Democrats Could Learn From LBJ’s Medicare Push (National Public Radio/Morning Edition, August 26, 2020, Renee Montagne)

[NPR-Montagne]: There are tapes of Johnson showing a different side of how he worked [Medicare's passage].

[James Morone, co-author of The Heart of Power: Health and Politics in the Oval Office]: Johnson maneuvered every step of the way getting this bill through Congress, and one of the things he did — and this is a little dicey in today’s climate — was suppress the costs. So this young kid gets elected from Massachusetts, Ted Kennedy, in 1962, and Johnson is explaining to him [over the phone] how you get a health bill through. And what he tells him is don’t let them get the costs projected too far out because it will scare other people:

“A health program yesterday runs $300 million, but the fools had to go to projecting it down the road five or six years, and when you project it the first year, it runs $900 million. Now I don’t know whether I would approve $900 million second year or not. I might approve 450 or 500. But the first thing Dick Russell comes running in saying, ‘My God, you’ve got a billion-dollar program for next year on health, therefore I’m against any of it now.’ Do you follow me?”

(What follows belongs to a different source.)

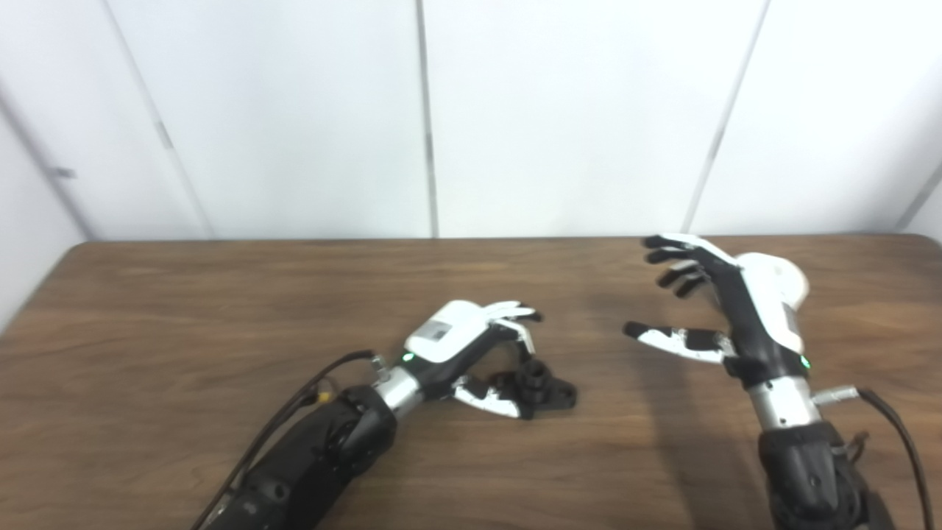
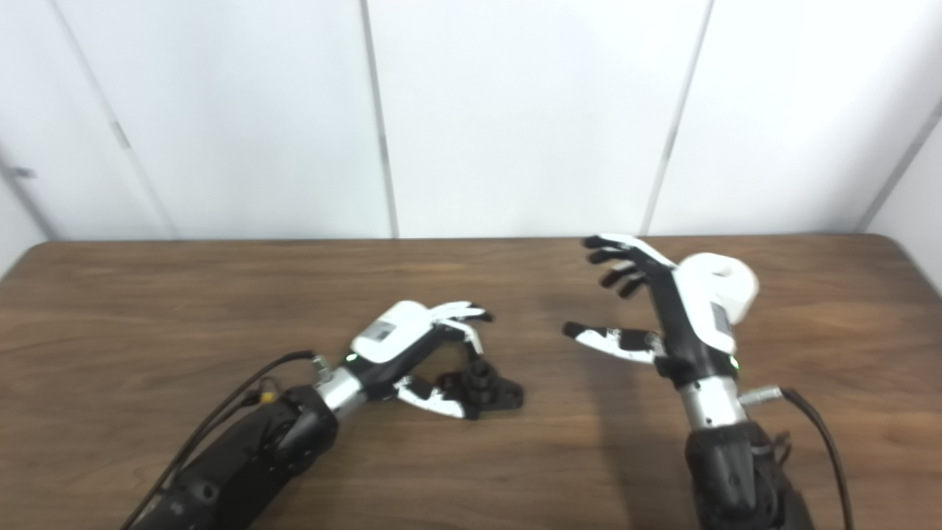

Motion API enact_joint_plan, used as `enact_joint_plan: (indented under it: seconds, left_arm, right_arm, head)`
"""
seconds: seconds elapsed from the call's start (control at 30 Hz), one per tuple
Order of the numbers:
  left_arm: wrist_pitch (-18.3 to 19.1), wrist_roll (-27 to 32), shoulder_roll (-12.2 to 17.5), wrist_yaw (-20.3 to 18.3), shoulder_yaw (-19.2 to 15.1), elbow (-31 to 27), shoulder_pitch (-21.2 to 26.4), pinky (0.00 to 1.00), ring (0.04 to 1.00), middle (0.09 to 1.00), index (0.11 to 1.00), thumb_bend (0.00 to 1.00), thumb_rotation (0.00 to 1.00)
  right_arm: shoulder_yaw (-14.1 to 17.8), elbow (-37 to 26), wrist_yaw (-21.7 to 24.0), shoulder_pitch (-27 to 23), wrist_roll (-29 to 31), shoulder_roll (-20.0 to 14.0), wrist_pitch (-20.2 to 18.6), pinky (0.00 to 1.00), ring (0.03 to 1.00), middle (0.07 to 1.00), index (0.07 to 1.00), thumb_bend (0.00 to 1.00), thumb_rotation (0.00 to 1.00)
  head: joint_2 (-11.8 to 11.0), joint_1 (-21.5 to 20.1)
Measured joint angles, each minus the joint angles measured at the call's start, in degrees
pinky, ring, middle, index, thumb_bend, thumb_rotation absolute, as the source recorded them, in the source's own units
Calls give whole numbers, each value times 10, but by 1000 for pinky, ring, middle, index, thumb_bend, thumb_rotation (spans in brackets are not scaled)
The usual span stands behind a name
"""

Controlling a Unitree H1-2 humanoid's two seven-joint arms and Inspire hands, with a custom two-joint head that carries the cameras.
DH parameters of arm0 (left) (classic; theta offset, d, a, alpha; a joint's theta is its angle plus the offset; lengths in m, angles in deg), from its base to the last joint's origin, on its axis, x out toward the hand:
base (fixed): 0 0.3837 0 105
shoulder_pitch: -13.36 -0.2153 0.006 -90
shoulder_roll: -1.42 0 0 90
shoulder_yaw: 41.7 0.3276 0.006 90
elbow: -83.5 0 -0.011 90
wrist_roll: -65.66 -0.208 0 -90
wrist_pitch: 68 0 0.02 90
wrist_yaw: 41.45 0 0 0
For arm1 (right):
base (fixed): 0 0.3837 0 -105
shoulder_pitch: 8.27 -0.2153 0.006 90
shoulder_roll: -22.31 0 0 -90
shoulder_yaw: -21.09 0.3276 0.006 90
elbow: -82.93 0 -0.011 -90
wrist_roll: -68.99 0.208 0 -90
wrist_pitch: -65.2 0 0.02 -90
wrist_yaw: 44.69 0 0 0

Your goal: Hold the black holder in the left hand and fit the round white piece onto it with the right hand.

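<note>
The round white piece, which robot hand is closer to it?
Right. The right robot hand is raised just in front of the round white piece, partly hiding it. The left robot hand is far off, at the black holder.

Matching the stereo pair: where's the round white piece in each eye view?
Left eye view: round white piece, right of centre, mostly hidden behind the raised right hand.
Right eye view: the piece sits further left in the picture, with more of it showing beside the same hand.
Shared landmark: black holder on the table by the left hand.
</note>
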Motion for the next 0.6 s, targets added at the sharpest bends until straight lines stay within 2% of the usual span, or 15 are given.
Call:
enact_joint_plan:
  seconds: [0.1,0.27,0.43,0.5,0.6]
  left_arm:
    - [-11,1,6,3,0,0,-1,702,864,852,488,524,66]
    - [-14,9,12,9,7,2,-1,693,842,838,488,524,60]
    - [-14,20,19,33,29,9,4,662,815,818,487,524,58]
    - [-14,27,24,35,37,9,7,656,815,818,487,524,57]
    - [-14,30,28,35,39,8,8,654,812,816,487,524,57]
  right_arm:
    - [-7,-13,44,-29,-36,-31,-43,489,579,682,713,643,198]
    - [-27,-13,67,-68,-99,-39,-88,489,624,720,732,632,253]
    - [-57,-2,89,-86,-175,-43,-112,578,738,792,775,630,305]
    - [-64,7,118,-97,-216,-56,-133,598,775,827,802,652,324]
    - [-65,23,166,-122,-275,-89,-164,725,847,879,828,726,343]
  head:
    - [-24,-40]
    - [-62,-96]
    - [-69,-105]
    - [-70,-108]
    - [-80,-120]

[JM]: We believe, after looking at the evidence, my co-author [David Blumenthal] and I, that if the true cost of Medicare had been known — if Johnson hadn’t basically hidden them — the program would never have passed. America’s second-most beloved program would never have happened, if we had had genuine cost estimates…

That is an amazing piece of history and it seems authentic as it is based on tapes LBJ made of his various conversations.  Most people don’t realize this, but the various pieces of healthcare reform legislation now before Congress use an interesting technique of which LBJ might approve.  Taxes and fines and Medicare cuts would start right away, but spending on the program would be delayed until 2013 or so.  So, the 10-year estimate only has 6 or 7 years of actual expenditures built in.  Nice.

Can we trust Congress?

For a variety of reasons, estimating costs of government-run health insurance reform seems to be quite difficult, even assuming our leaders are trying to do so fairly and honestly.  So, I would not take current estimates of the cost of health insurance reform as being cast in stone.  In fact, I would assume they are very low as Congressional estimates for Medicare have always been in the past.